Using Crash Hoare Logic for Certifying the FSCQ File System

Chen, Ziegler, Chajed, Chlipala, Kaashoek, Zeldovich (2015)

What kind of paper is this?

I'd give it the "big idea" tag -- the new logic to be able to verify persistent things (i.e., a file system) seems like a leap forward.
They are also pretty exhaustive in their contributions and do a real end-to-end job of investigating this.

The Story

Once upon a time, people built software that they thought was correct, but they had no way to prove that it was. This was particularly problematic when that software maintained persistent state was important. If you lost power or your system crashed, you really wanted to get your data back. Although some daring and courageous researchers in Australia hd taken great strides to prove an operating system kernel correct, they ignored the persistent state. The young knights of of the Institute of Technology in Massachusetts decided that they could do better! They invented an extension to Sir Hoare's logic that let them reason about crashes and persistent state. They then showed how they could use this to preserve all the world's data, so we could all sleep well at night as we lived happily ever after.

The Technology

Coq proof assistant
CHL (Crash Hoare Logic) -- a specification language embedded in Coq.
Used CHL to specify a subset of the Posix system calls
Implemented those calls in Coq and proved that the implementation meets the specification.
FSCQ supports the same features as the xv6 (teaching) operating system's file system.
Extract a Haskell implementation from the Coq.
Use the Haskell implementation via a Haskell FUSE implementation (not verified).
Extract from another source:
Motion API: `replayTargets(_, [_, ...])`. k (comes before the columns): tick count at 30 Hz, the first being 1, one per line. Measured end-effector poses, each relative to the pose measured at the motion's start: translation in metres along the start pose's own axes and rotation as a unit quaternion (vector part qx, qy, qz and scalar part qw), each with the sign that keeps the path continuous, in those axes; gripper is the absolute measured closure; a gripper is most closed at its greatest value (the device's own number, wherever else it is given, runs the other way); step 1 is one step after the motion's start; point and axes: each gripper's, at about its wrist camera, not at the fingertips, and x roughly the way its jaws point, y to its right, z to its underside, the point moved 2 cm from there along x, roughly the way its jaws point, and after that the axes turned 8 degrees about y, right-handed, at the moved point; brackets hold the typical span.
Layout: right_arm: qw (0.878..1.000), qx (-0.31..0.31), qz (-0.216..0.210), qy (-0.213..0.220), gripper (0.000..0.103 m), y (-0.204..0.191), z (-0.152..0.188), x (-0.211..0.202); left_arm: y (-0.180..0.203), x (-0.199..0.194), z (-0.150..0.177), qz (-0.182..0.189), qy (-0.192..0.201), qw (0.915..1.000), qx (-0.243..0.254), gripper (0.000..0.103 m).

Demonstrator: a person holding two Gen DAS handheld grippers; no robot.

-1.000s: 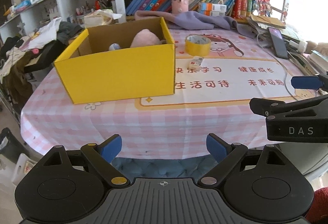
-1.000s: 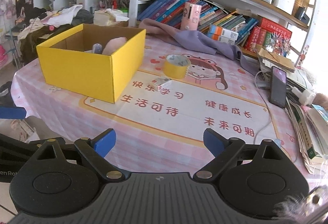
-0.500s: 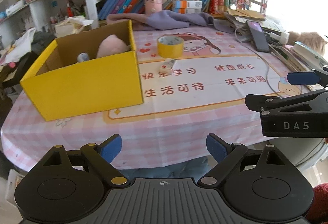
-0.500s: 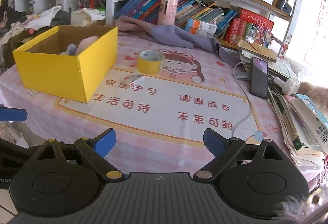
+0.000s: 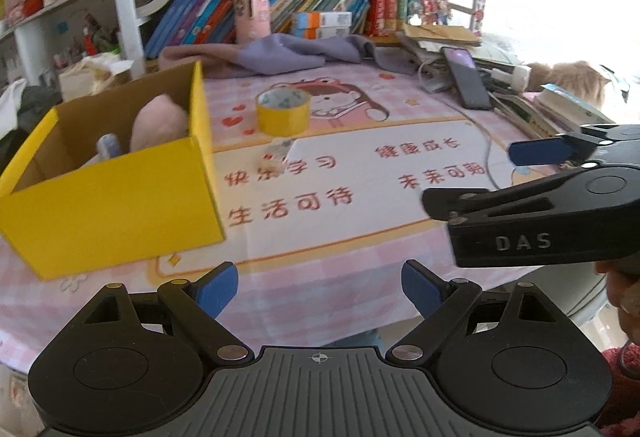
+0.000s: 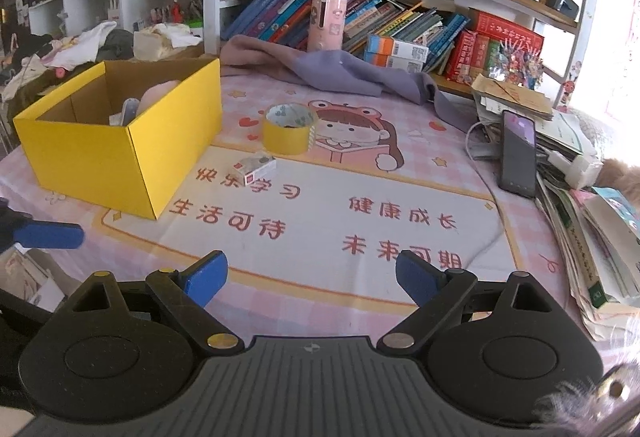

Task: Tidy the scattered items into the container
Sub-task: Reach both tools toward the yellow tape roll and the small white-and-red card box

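Hovering above the near edge of the pink checked tabletop (image 6: pixel 280 301), both grippers point down at the clutter with nothing between their blue pads. The left gripper (image 5: pixel 319 291) has its jaws spread wide; the right gripper (image 6: pixel 311 279) also stands wide, though its jaws are closing a little on empty air. From the left wrist view the right gripper shows side-on at the right edge.

The open yellow cardboard box (image 6: pixel 120 153) sits on the left part of the tabletop, already holding a soft pink rounded item (image 5: pixel 160 125) and a small pale bottle-like object (image 5: pixel 109 147). Just right of the box stands a roll of yellow tape (image 6: pixel 289 129), flat on its side with the hole facing up. Near it, closer to the grippers, lies a small white and red carton (image 6: pixel 255 168) on the printed mat. A black phone (image 6: pixel 518 153) rests at the right, beside a stack of books and papers. A purple cloth (image 6: pixel 340 73) is bunched at the far side.
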Motion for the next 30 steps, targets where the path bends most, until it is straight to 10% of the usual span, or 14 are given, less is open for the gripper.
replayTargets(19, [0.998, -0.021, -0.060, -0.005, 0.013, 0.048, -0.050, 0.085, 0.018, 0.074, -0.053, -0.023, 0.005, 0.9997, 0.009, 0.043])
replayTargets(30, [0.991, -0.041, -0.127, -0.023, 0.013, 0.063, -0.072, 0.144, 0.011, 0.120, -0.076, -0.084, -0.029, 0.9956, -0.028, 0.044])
The Trusted Computing Base

Haskell
The Haskell driver
The Haskell FUSE library

Crash Hoare Logic

Basic Hoare Logic: Pre-condition, statements, Post-condition
Statements could be disk operations, computation, state manipulation, etc.
What is missing from Hoare Logic? That the set of statements could be interrupted at any point in time, so the post-condition would not hold at the instant of the crash.
So, we extend it: crash conditions, logical address spaces, and recovery execution semantics.
Aha -- in their examples, a is an address and v is the value to write at that address (I wish they'd said that).
Crash Conditions
- Uses separation logic to combine predicates on disjoint parts of the store.
- It seems that the tricky part is enumerating all the possible crash states.
- So, the write specification captures the current value and all previous values (because the block has to contain one of those previous values).
- Sync allows discard of previous values.
- Crash conditions describe the state just before a crash.
- CHL's model specifies that each block nondeterministically chooses one of those states after a crash.
Logical Address Spaces
- Once again, use separation logic to model in terms of three different kinds of maps:
  1. Disk address to disk block contents
  2. Inode number to inode structure
  3. Within a file, from offsets to data
  4. Filenames to inode numbers (a directory)
- They use address spaces to make the disk look synchronous above the level of the log. This wasn't exactly how I was expecting address spaces to be used, so it doesn't feel natural quite yet.
- Ah, log_rep is a representation invariant that describes the physical disk contents and assigns it to the address space.
Recovery Execution Semantics
- log_recover is a procedure that can be specified in the post condition to allow for what can happen if you have a crash.
- Introduce a variable that indicates if you are in a completed state or a recovered state
- Log recover itself does not need a crash condition because you just keep running it until it finishes
- Can have more than just one recovery function (i.e., you can stack them)

The Proofs

Implement CHL in Coq and prove it sound.
For each application using CHL, develop spec and the proof (this is where all the work goes)
At a high level, prove that if the precondition of a block is satisfied, then either its post condition or its recover condition holds.
For the first block inside a high level spec, the precondition of the outer block implies the precondition of the first block.
For all but the last block, prove that the postcondition implies the precondition of the next block.
Prove that the post condition of the last block implies the post condition of the outer block.
Prove that the crash conditions all imply the precondition of the recovery procedure.
Phases
1. Convert p's specification into a series of proof obligations.
2. Predicate implications: Either proofs are trivial or we use separation logic.

The Prototype

31K LoC (code and proofs)
"several" developers 18 months
checking proofs is 11 hours on i7 at 2GHz
CHL is a DSL in Coq (a macro language)
Extract Haskell from Coq
400-line Haskell driver program; 350-lines of Haskell for buffer cache replacement, fixed-size words, and disk blocks
Used Haskell FUSE for applicatoin access.

Eval

Nicely stated questions to answer:
1. Is FSCQ complete enough to run real applications?
  - Runs a build environment
  - Runs a mail server
  - Runs emacs!
  - Compare to ext4 and xv6: Basically comparable to or a big slower than xv6; usually quite a bit slower than ext4, but within a factor of two for the comparable configuration.
2. What kinds of bugs do the theorems preclude? All the categories listed.
3. Does FSCQ recover from crashes? Appears so
4. How difficult is it to build and evolve the code and proofs?
  - 10x larger than xv6
  - Adding async disk writes: changed 1000 lines of CHL and over half of the implementation and proof for FscqLog; But -- nothing above it.
  - Indirect blocks: changed 1500 LoC and only 50 lines above it
  - Buffer Cache: changed 300 LoC; 600 changed LoC above the Log
  - Optimized log layout: Really tiny changes